Model B reports 90% accuracy, measured on a test set of 10,000 examples.
1. Which accuracy estimate is more trustworthy, and why?
2. Model A's number is higher. Does that settle that A is the better model?
3. Does Model B's larger test set make its individual predictions more
consistent, or its accuracy estimate more precise?
Show answer
  • 1: Model B’s. Its accuracy is measured on 100 times more data, so its standard error is about ten times smaller (square-root law). Model A’s 92% on only 100 examples could swing by several percentage points on another test set.
  • 2: No. A’s point estimate is higher, but it is a noisy estimate from a small sample. The two estimates may well overlap once you account for their standard errors; deciding whether A is really better is a hypothesis test (two lessons from now). A higher number on a small sample is not a verdict.
  • 3: Its accuracy estimate more precise. A larger test set does not change how the model behaves on individual examples; it shrinks the standard error of the measured accuracy, making the estimate of true accuracy tighter.

Eight cards. Click any card to reveal the answer. Use the Print flashcards button to lay out the full set as one card per page for offline review.

Q. Parameter vs statistic: which is which?
A.

A parameter is a true (usually unknown) number about the whole population. A statistic is computed from a sample and estimates the parameter. Inference uses the statistic to learn about the parameter.

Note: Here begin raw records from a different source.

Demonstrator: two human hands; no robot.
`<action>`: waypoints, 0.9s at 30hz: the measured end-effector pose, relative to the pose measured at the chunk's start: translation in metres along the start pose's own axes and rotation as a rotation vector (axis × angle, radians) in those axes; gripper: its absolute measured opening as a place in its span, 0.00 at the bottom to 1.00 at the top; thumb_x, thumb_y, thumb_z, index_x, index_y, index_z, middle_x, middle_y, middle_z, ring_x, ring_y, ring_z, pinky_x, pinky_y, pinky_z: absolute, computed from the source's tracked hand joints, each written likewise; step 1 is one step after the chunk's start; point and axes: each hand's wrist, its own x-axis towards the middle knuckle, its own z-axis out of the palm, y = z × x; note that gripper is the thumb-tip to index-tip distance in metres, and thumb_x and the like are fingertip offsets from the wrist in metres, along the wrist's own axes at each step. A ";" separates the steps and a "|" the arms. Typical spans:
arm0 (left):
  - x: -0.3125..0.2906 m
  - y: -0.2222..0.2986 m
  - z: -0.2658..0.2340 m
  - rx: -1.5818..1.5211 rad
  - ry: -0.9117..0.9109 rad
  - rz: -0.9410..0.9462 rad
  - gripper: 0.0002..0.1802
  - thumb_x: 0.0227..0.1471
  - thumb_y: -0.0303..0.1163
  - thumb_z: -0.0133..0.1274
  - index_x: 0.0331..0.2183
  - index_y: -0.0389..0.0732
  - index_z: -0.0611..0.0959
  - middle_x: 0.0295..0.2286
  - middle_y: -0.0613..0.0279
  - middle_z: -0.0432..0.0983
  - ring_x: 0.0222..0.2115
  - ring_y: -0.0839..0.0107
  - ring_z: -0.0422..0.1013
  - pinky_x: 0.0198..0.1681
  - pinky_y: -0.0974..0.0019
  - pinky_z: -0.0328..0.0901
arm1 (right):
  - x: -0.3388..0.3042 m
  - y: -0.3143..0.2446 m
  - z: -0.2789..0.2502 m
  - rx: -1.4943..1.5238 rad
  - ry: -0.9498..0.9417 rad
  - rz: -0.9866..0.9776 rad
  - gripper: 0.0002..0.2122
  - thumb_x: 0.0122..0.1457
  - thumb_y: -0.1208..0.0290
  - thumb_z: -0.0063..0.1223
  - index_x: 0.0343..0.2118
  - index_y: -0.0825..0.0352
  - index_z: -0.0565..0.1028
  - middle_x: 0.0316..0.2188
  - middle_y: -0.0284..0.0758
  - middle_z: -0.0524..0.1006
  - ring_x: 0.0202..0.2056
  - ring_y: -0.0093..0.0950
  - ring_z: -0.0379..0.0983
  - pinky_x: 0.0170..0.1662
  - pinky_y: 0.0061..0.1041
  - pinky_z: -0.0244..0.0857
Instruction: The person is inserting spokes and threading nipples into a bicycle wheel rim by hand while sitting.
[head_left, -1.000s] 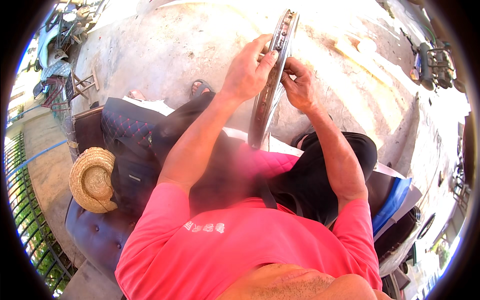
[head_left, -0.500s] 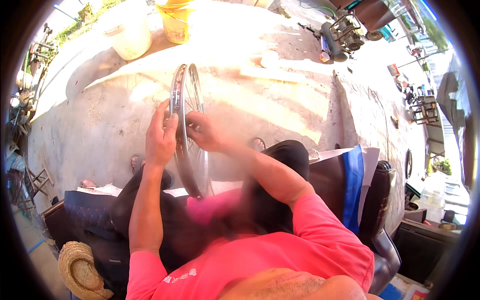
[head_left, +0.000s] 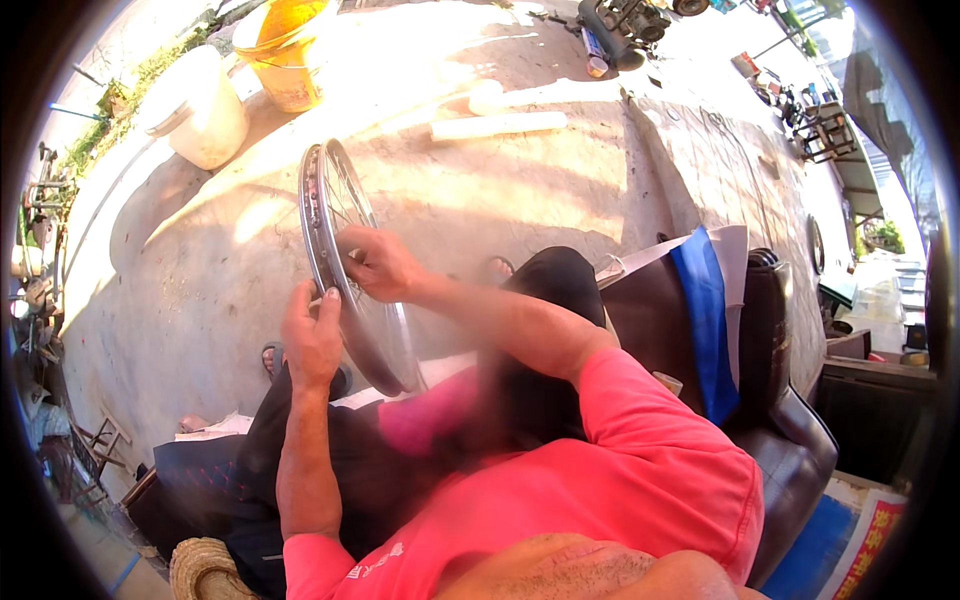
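Observation:
A silver spoked wheel rim (head_left: 316, 214) stands upright between my knees, its top tilted a little to the left. It has no tyre, and its lower part is blurred. My left hand (head_left: 313, 336) grips the near left side of the rim, the thumb lying on its outer face. Inside the rim, beside the thin spokes, my right hand (head_left: 384, 266) is closed with its fingers pinched together. What those fingertips hold is too small and hidden to make out.
Beyond the wheel are a white bucket (head_left: 208, 115) and a yellow bucket (head_left: 290, 70). A pale bar (head_left: 498, 126) lies on the concrete floor. A machine (head_left: 622, 32) stands at the far right. Beside me are a blue cloth (head_left: 706, 325) and a straw hat (head_left: 205, 572).
My left hand has slid lower along the rim, toward me. The wheel's top leans more to the left. My right hand stays inside the rim, and the whole view has shifted.

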 end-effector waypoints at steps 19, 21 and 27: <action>0.040 -0.002 -0.009 -0.186 0.073 0.053 0.15 0.62 0.28 0.57 0.48 0.31 0.80 0.30 0.63 0.81 0.33 0.76 0.74 0.40 0.70 0.68 | 0.010 0.000 0.010 -0.131 0.132 -0.072 0.10 0.56 0.72 0.63 0.40 0.69 0.80 0.34 0.43 0.79 0.36 0.41 0.79 0.41 0.37 0.73; 0.034 0.008 -0.011 -0.104 0.051 0.043 0.19 0.64 0.27 0.55 0.55 0.35 0.77 0.31 0.62 0.80 0.33 0.76 0.74 0.39 0.70 0.68 | 0.002 -0.007 0.007 -0.111 0.059 -0.038 0.11 0.55 0.72 0.64 0.40 0.69 0.80 0.34 0.43 0.79 0.36 0.41 0.79 0.41 0.37 0.73; 0.045 -0.011 -0.011 0.152 0.179 0.284 0.21 0.65 0.31 0.55 0.58 0.39 0.78 0.44 0.54 0.78 0.37 0.68 0.76 0.40 0.64 0.71 | 0.001 0.001 0.003 -0.018 -0.127 -0.047 0.14 0.60 0.71 0.63 0.49 0.66 0.81 0.41 0.42 0.80 0.42 0.38 0.79 0.45 0.33 0.76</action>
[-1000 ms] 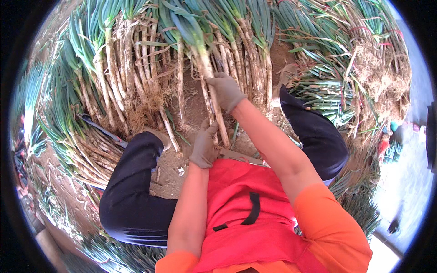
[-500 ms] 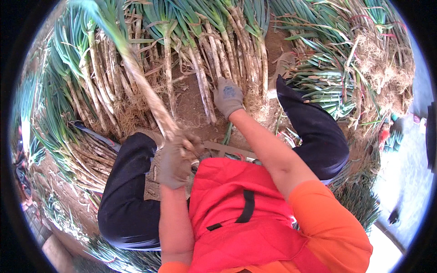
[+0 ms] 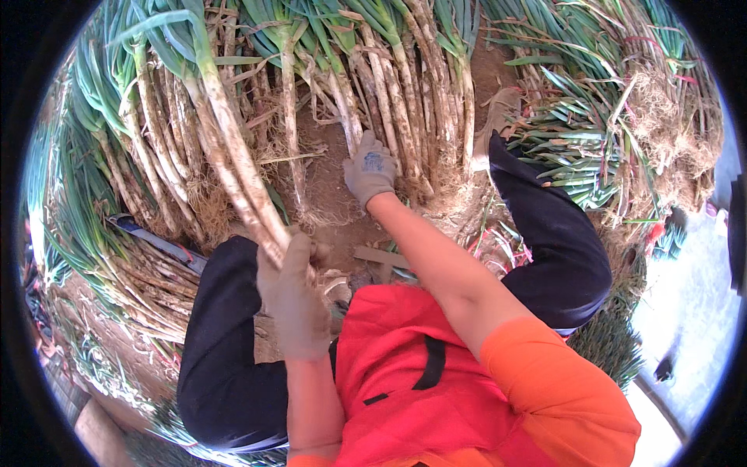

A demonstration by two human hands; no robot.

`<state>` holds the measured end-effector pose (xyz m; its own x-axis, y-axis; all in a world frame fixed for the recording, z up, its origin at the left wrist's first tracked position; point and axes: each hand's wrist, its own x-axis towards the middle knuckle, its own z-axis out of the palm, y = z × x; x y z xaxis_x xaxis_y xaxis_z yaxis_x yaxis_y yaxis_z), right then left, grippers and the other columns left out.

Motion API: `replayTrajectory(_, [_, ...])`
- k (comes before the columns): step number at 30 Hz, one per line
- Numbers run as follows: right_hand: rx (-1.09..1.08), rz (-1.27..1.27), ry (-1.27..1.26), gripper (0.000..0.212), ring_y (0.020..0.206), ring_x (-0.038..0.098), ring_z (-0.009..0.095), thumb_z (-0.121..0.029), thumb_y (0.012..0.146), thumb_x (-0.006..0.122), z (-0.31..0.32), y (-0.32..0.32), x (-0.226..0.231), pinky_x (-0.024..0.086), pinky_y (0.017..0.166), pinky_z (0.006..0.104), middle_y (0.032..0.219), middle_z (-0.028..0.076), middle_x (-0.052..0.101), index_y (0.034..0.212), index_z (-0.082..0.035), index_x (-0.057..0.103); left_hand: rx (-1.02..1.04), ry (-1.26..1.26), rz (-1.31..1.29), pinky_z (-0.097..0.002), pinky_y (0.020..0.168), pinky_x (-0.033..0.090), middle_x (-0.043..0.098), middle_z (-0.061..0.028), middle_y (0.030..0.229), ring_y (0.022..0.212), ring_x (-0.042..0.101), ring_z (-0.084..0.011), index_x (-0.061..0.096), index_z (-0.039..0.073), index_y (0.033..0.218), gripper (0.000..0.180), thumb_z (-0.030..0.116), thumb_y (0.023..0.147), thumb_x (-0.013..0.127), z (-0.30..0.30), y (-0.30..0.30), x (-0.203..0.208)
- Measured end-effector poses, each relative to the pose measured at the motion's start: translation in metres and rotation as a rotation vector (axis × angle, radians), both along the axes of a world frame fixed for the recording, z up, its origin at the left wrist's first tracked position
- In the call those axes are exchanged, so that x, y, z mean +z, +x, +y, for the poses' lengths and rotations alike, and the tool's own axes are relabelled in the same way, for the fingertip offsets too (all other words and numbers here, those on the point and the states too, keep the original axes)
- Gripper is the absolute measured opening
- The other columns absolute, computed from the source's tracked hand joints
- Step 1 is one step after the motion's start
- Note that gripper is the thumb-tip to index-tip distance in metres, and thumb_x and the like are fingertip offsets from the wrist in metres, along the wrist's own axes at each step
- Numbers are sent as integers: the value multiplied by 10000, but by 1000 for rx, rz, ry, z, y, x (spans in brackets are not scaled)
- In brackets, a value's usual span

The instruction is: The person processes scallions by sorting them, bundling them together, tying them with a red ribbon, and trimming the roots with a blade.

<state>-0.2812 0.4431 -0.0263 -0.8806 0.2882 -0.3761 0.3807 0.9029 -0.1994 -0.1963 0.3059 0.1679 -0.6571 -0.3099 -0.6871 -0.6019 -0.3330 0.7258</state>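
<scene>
The left hand (image 3: 296,300), in a grey-brown glove, has its grip clamped around the lower ends of two long onions (image 3: 237,163), which slant up and leftward, pale shafts ending in green leaves at the upper left. The right hand (image 3: 371,167), gloved alike, reaches forward with its fingers at the lower end of another onion (image 3: 345,101); I cannot tell whether its grip is together on it. A row of loose onions (image 3: 408,117) spreads beyond both hands, leaves away from the person, roots near the brown ground (image 3: 327,206). Tied bundles (image 3: 646,101) lie at the upper right, tangled roots showing. A flat strip (image 3: 381,255) lies just beyond the red apron (image 3: 436,366), between the bent knees in dark trousers (image 3: 226,350).
</scene>
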Motion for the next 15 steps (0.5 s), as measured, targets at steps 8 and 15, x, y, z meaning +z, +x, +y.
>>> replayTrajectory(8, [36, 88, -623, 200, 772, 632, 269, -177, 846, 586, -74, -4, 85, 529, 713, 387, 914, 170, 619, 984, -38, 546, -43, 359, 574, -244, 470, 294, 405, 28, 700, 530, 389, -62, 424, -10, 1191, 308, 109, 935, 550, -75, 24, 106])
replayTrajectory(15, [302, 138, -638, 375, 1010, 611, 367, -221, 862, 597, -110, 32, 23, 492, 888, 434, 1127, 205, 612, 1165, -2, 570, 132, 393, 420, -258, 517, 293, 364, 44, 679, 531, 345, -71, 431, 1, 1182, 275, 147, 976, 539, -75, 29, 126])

Q. Why is a sample statistic a random variable?
A.

Because a different random sample gives a different value. That sample-to-sample variation is sampling variability; the distribution of the statistic over all samples is its sampling distribution.

Q. What is the standard error of the mean, and its formula?
A.

The standard deviation of the sampling distribution of the mean: how much the estimate varies sample to sample. Formula: sigma / sqrt(n) (population sd over root sample size). Smaller = more precise.

Q. To halve the standard error, what must you do to the sample size?
A.

Quadruple it. The standard error shrinks with the square root of n, so cutting it in half needs 4x the data. Diminishing returns on more data.

Q. State the central limit theorem.
A.

For a large enough sample, the sampling distribution of the mean is approximately normal, regardless of the population’s shape. Even skewed populations give bell-shaped sample means.

Q. Why does the central limit theorem matter for the rest of inference?
A.

Because sample means are approximately normal, you can apply z-scores and the 68-95-99.7 rule to them. That is exactly what confidence intervals and hypothesis tests do.

Q. How is a model's test-set accuracy a sample estimate?
A.

The test set is a sample; the measured accuracy estimates the true accuracy on all future data. A different test set gives a slightly different number, so accuracy has a standard error (bigger for smaller test sets).

Q. Does a bigger sample make the data less spread out or the estimate more precise?
A.

The estimate more precise. It does not change the spread of the data (sigma); it shrinks the standard error of the statistic. More data means more certainty about the average, not more similar individuals.